Beautiful red sunrise over La Maroma this morning to greet us, and we had a ringside seat with a cup of tea thrown in for good measure. Still fiddling around with bits of unpacking, there were quite a few loads for the washing machine, a newish Bosch. We have a lot of sentimental attachment to this washer, having brought it over in a trailer from England four years ago, along with a chest of drawers and some other bits and pieces.
The trailer had successfully completed the journey, all 1,500 miles of it, without complaint and literally as we arrived on the coast within sight of La Maroma and about 35km from home, it died. Its bearings had burnt out and one wheel was hanging by a thread. Somehow managing to cram all its contents into the back of the 4×4, we abandoned said trailer and went in search of help – no mean feat as it had just gone 2.30 and everything in Spain stops for two hours!
The trailer was duly patched up, and the Bosch, nestling in its wooden outhouse, has given us faithful service ever since. Oh, except for the time it didn’t work because hungry mice had made a home inside the detergent tray and became quite partial to some cabling. Oh, and because we only have solar power, the whole of the washing ritual is best done after quite a few hours of continual sunlight. This time of year because the water is very cold, it takes more power to heat it up which can lead to fluctuations, so the internet might go on and off, as might the lights, and we’ve even been known to turn the fridge off. If there isn’t much sun, and we have to do a wash, then we resort to the gennie and even then only one of them is powerful enough. You see, it’s just a question of juggling the system. Drying clothes is obviously a piece of cake when the sun shines, but at most other times the log fire will be lit so both upstairs bedrooms are super warm and things dry overnight.
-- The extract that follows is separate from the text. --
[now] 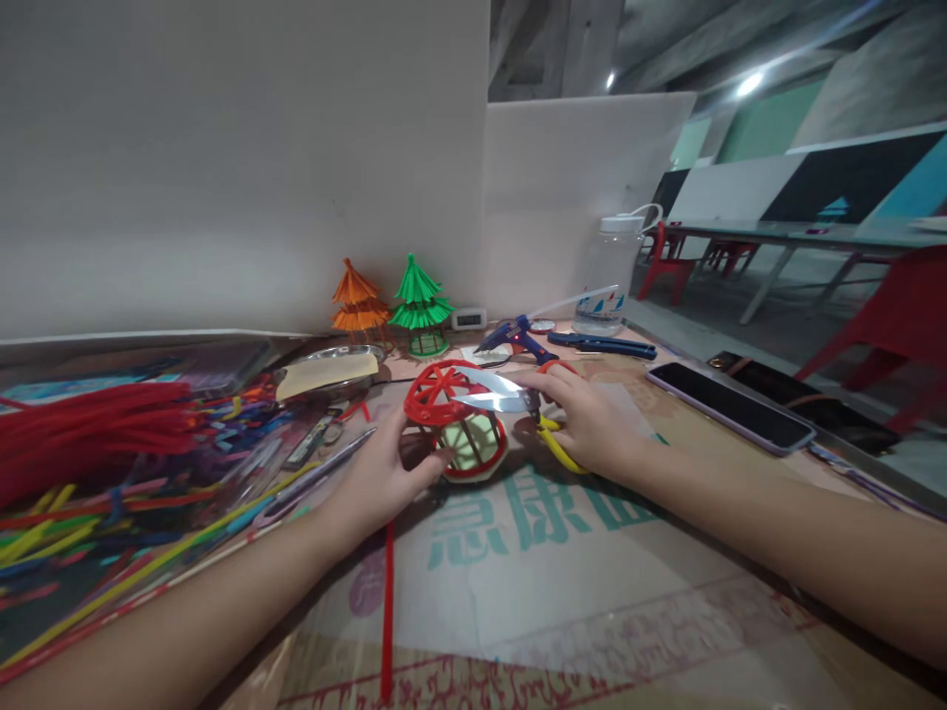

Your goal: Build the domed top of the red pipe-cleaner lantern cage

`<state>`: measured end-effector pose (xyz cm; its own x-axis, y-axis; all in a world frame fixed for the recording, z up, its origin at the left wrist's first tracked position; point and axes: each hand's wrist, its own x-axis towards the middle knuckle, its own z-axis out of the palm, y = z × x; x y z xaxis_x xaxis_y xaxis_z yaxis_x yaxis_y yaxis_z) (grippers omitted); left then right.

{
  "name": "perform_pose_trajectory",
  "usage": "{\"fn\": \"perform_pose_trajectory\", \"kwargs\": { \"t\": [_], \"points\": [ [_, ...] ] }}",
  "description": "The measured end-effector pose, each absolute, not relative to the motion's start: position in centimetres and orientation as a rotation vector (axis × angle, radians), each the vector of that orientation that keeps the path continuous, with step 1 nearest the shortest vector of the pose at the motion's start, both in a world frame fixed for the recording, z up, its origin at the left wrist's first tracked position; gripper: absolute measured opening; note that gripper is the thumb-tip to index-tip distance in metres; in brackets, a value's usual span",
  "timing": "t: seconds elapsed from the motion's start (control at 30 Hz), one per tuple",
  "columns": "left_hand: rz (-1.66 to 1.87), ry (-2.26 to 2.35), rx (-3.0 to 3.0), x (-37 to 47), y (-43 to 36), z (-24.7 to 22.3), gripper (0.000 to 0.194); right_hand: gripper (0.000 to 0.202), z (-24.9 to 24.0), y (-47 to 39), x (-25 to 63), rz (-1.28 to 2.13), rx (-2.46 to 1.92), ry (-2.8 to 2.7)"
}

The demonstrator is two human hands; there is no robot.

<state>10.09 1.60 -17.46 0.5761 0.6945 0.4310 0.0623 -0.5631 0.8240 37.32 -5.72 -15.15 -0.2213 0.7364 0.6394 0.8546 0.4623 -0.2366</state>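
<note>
My left hand (392, 468) is closed on the left side of a red round frame (425, 399) with spokes on top, dark posts and a pale base. In my right hand (588, 419) are scissors (503, 394) with yellow and orange handles. Their blades are spread and point left, over the right part of the frame's top; whether they touch it I cannot tell. A red pipe cleaner (389, 611) lies on the printed board below my left hand.
Colourful pipe cleaners (110, 444) fill the left side. Orange (359, 296) and green (419, 306) tree-like models stand behind, beside a glue gun (518, 337), blue-handled tool (603, 345) and bottle (607, 276). A phone (729, 404) lies at right.
</note>
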Motion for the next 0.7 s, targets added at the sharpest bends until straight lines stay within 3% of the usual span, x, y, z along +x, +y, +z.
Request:
{"fn": "perform_pose_trajectory", "kwargs": {
  "t": [0.47,0.7],
  "points": [
    [0.996,0.668,2.09,10.0,0.9,-16.9,0.046,0.038,-14.4,-6.4,37.4,-0.4,-1.48,-2.054],
    [0.999,0.728,2.13,10.1,1.1,-16.8,0.047,0.038,-15.5,-5.6,37.5,-0.205,-1.379,-1.963]
  ]
}}
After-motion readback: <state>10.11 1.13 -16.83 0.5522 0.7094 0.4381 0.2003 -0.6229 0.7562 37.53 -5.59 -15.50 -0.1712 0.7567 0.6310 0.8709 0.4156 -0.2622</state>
All the rosemary bushes were flowering, some lavenders and a red hot poker aloe too. Great news is that there seem to be lots more bees around than last year and for some reason they seem particularly drawn to dark blue vehicles. As they’re out in such force I do wonder whether they are scouting around for a new home. Certainly they’ve christened poor little Amie; she’s now spotted with their pollinated poos.
The not-such-good news is finding (and successfully destroying) two processionary moth nests in two of our self-seeded young pine trees. At this time of year around us in the campo you will see what look like glistening balls of cotton wool high in the branches of pine trees. These are the nests or tents of a particularly destructive pest, the processionary caterpillar pupae which destroys pines and cedars right across Central Asia, North Africa and southern Europe. Everywhere here in the Sierras you will see their calling card – browning, spindly looking pines on their way to certain death.
Each tent can contain up to 200 maturing caterpillars and it’s not just trees they destroy; their harpoon-like hairs can cause a severely itchy rash that can last up to three weeks, cause temporary blindness and respiratory problems. The danger to a pet can be much worse and should one sniff, lick or bite a caterpillar it would almost certainly suffer a severe allergic reaction which could cause airway closure and death – some have lost part of their tongue after licking one of these dangerous creatures.
As you can gather, nests have to be approached with great caution and dealt with accordingly. Had we not destroyed the caterpillars, they would then fall to the ground and begin a single file procession into underground burrows to remain dormant and emerge as harmless moths. It’s a shame that so many of the little blighters had to be destroyed, but another of those necessary evils, I’m afraid. As I look around, there are at least four more tents in nearby trees, but far too high for us to reach.
A few more tasks. Firstly some logs to cut up for the hungry fire. Luckily, we’re still using up the freebies left for us by the Junta team when they cut down and thinned out the pine trees around us here in the Parque Natural.
Joe then pruned some vines and did his best to straighten up both the mimosa and the eucalyptus trees alongside the almacén, staking them as firmly as he dare but the prevailing wind has triumphed and we’ll just have to live with them bent as they are.
However, both trees were impacting on a thuya and a cypress, so some branches had to be lopped. The mimosa will be in flower soon, a bright glorious shade of yellow. Apart from El Jéfe, our centuries-old olive tree, these two beauties are our favourite trees.
… and there was I thinking that he’d been safely tucked away in the almacén!